私の顔ににやりと意地悪気に笑うと頬を更につつき始める。
「ほーら、可愛いもんな、お前。ちょっと間抜けな顔になってるのが更に可愛い」
間抜けな顔と言われて頬を膨らまそうとしたら、頬を押されて空気が抜けふひゅっと変な音が漏れた。
アリオンが更に笑うのでむっとする。
「ひゃりひょんのひゃか!」
「馬鹿じゃねぇし。お前がもう言わねえって言うなら離してやる」
にやにやと笑いながら楽しそうに私を覗き込んでくるので、目を逸らす。
なんだかさっきよりも近くて、心臓が破裂しそうだ。
「にょ……。
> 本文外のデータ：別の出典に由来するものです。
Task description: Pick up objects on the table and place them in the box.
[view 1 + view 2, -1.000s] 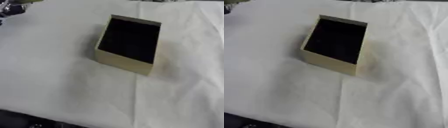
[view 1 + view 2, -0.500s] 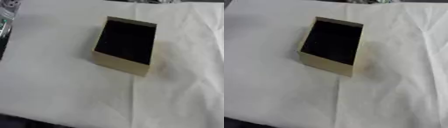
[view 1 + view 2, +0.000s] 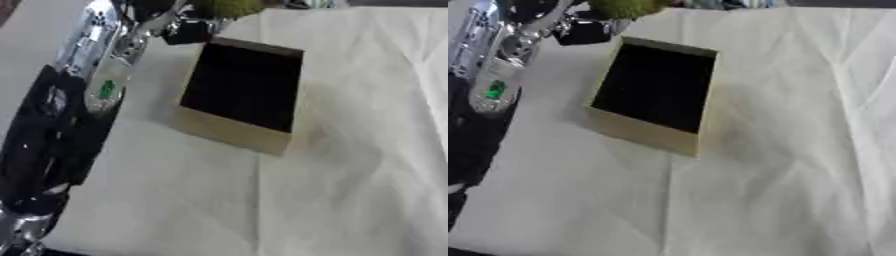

…………ひかふへ……ひすひゃれひょう……」
私がそう言うと同時にアリオンは目を大きく見開いてバッと頬から手を離した。
「は!?き、き、き、キス!?そんなん……し、しねぇぞ!?」
顔を真っ赤にして慌てふためくアリオンに少し恥ずかしくなりながら返す。
「……だって近くてドキドキするんだもん……」
「!!」
アリオンは私の言葉に更に顔を赤くした。
「近いのが……嫌とかじゃないけど……き、緊張しちゃう……」
目を泳がせながら言うと、アリオンが顔を腕でバッと覆った。
「…………わ、悪い……やり過ぎた……」
「べ、別に……頬をふにふにされるのは、嫌、じゃない、わよ……?」
「ぐっ……!」
呻いたアリオンのコートを掴む。
「えっと……これからも……して、いいから……」
なんだかこういう意地悪な感じのアリオンとのやり取りも楽しかったので、顔を赤く染めながらもそう言っておく。
アリオンは気を遣いすぎてもうやらない可能性もある。
「……っ……!わかった、わかったから……!」
そう頷いてくれたアリオンの耳も真っ赤だった。
アリオンの様子にくすぐったい気分になって、頬が緩んだ。
「ローリーは本当に可愛さで俺を殺す気なのか……?」
ぽそりと呟かれた言葉は小さすぎて私には届かなかった。